Schüler aus benachteiligten Familien für sich gewinnen

Demokratieforscher wie Wolfgang Merkel vom Wissenschaftszentrum Berlin für Sozialforschung oder Oliver Nachtwey von der Universität Basel sehen in der wachsenden sozialen Ungleichheit die größte Gefahr für die Demokratie, da sich immer mehr Menschen aus zentralen Bereichen der Gesellschaft ausgeschlossen fühlen und sich viele aus dem politischen System zurückziehen.

Gleichzeitig hat die soziale Verunsicherung massiv um sich gegriffen, was auch zur Folge hat, dass Privilegien aggressiv verteidigt werden oder nach unten getreten wird. Der Rechtspopulismus lenkt die wachsende Unzufriedenheit geschickt auf Sündenböcke. Geflüchtete, Muslime, Juden und andere gesellschaftliche Gruppen werden zu Projektionsflächen für eigene Unsicherheiten. Genderbashing und Homophobie gehören zum weiteren Arsenal. Die Diversität unserer Gesellschaft ist im Kontext wachsender sozialer Ungleichheit zum Prisma grundlegenderer Auseinandersetzungen geworden.

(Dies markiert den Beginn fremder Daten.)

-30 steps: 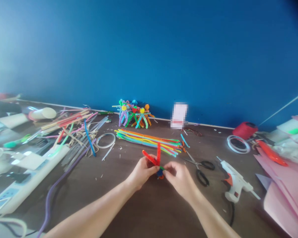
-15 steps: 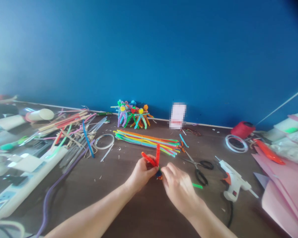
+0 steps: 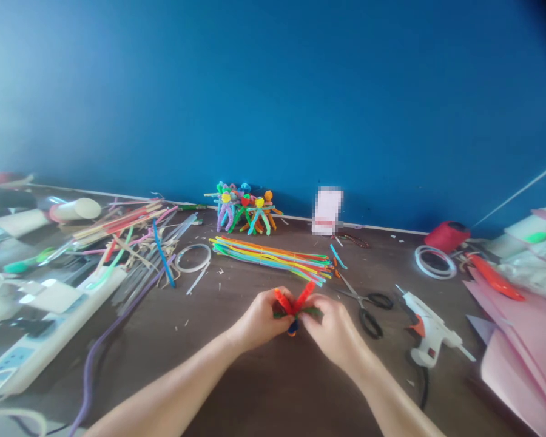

Daher ist es wichtig, dass Unternehmen stärker als bisher den sozialen Ausgleich fördern und die soziale Herkunft mehr in den Blick nehmen. Einige Unternehmen sind hier schon aktiv, wie etwa die Berliner Stadtreinigung: Sie bietet berufsvorbereitende und soziale Maßnahmen an und unterstützt wie FedEx Express die Initiative Arbeiterkind.de, die Schüler*innen aus Familien ohne Hochschulerfahrung zum Studieren ermutigt. Andere Unternehmen arbeiten gezielt mit Schulen und Hochschulen zusammen, die versuchen, stärker Schüler und Studierende aus sozial benachteiligten Milieus zu gewinnen und fördern. Oder sie werben bewusst in sozial schwächeren Gebieten für sich als Arbeitgeber und Ausbilder.

Nur wenn es Wirtschaft, Politik und Gesellschaft gelingt, die dynamischen Veränderungen unserer Zeit, die drei Ds der Megatrends „Demografie – Digitalisierung – Diversity“ in Verbindung mit dem vierten D, der Demokratie und dem sozialen Zusammenhalt, zu gestalten, werden die Grundlagen unseres Zusammenlebens und Zusammenarbeitens mittelfristig gesund erhalten bleiben. Andreas Merx

— Der Autor ist Vorsitzender der Internationalen Gesellschaft für Diversity Management (idm e. V.)